First, interproscan / interpro2go,... You often only get the molecular function though (like this is a DNA binding protein, but you do not know what functional pathway it affects), as you are looking at protein domains/large families.

UniprotKB/Swissprot is better (curated protein database), but you don't have that many proteins available. You can do a tabular blast against UniprotKB and and retrieve GO codes using the GO Lead SQL database. Even better, you can query the go annotation evidence. Other protein databases may give you a name but no GO terms.

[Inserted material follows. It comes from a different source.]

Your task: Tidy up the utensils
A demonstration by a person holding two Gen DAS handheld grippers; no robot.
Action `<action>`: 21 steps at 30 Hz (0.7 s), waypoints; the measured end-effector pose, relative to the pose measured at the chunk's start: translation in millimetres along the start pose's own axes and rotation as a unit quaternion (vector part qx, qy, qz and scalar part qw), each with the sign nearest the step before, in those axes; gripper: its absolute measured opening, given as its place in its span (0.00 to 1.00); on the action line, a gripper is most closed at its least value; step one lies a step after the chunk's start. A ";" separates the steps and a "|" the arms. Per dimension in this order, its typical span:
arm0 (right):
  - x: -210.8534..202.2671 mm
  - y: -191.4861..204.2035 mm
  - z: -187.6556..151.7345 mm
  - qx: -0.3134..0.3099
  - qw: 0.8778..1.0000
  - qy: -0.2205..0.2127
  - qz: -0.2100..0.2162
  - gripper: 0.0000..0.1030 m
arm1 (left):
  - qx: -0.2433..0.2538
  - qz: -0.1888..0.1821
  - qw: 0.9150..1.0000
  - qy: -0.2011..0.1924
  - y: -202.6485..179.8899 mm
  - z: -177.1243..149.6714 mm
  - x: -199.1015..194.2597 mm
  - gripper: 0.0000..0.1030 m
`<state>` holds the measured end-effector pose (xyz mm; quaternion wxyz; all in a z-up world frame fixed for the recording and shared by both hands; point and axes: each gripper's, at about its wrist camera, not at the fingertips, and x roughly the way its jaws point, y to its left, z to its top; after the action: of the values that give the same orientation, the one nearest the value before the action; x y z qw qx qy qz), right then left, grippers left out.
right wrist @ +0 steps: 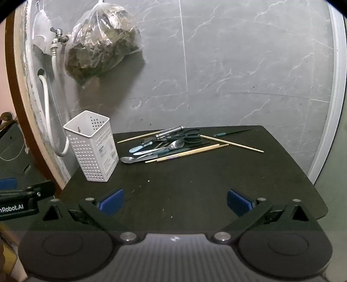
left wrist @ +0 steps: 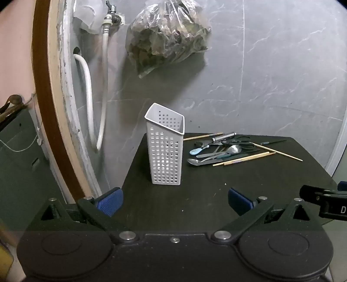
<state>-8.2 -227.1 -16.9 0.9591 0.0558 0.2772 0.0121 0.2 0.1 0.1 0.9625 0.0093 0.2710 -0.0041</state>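
Wide jaws (both grippers), utensils (right wrist: 173, 145) beyond

A grey marble-look tiled wall (right wrist: 238, 65) with pale veins and thin grout lines fills the back of the room. A dark, nearly black table (right wrist: 195, 191) with rounded corners stands against it. On the wall's left side a metal tap (left wrist: 110, 13) feeds a white hose (left wrist: 89, 91) that loops down and back into a hole in the tiles. Beside the tap hangs a clear plastic bag (left wrist: 167, 36) of dark leafy stuff, throwing a soft shadow. A brown wooden frame (left wrist: 41, 86) edges the wall at far left.
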 end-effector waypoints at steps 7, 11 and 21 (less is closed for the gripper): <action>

Last, but not least, you can try to scan the relevant HMMs in Eggnog (I am not sure if Trinotate do that).

http://geneontology.org/page/go-annotation-standard-operating-procedures could also be a start. Some consortiums are much more organized than others and have better annotations (http://www.wormbase.org/, not to name it). Some GO terms may be assigned a bit too hastily, keeping track of the source you used is a must.

Make no mistake, Trinotate is just a Perl wrapper around a SQL database that does the job of summarizing what you got from your searches of various databases, and can export it in a convenient format. I have a few bash scripts that do a much poorer job, but it is similar in spirit. Did I say Blast2GO (free version) is waaaaay slower than a direct search on your hard drive/nearest cluster, since it uses public servers?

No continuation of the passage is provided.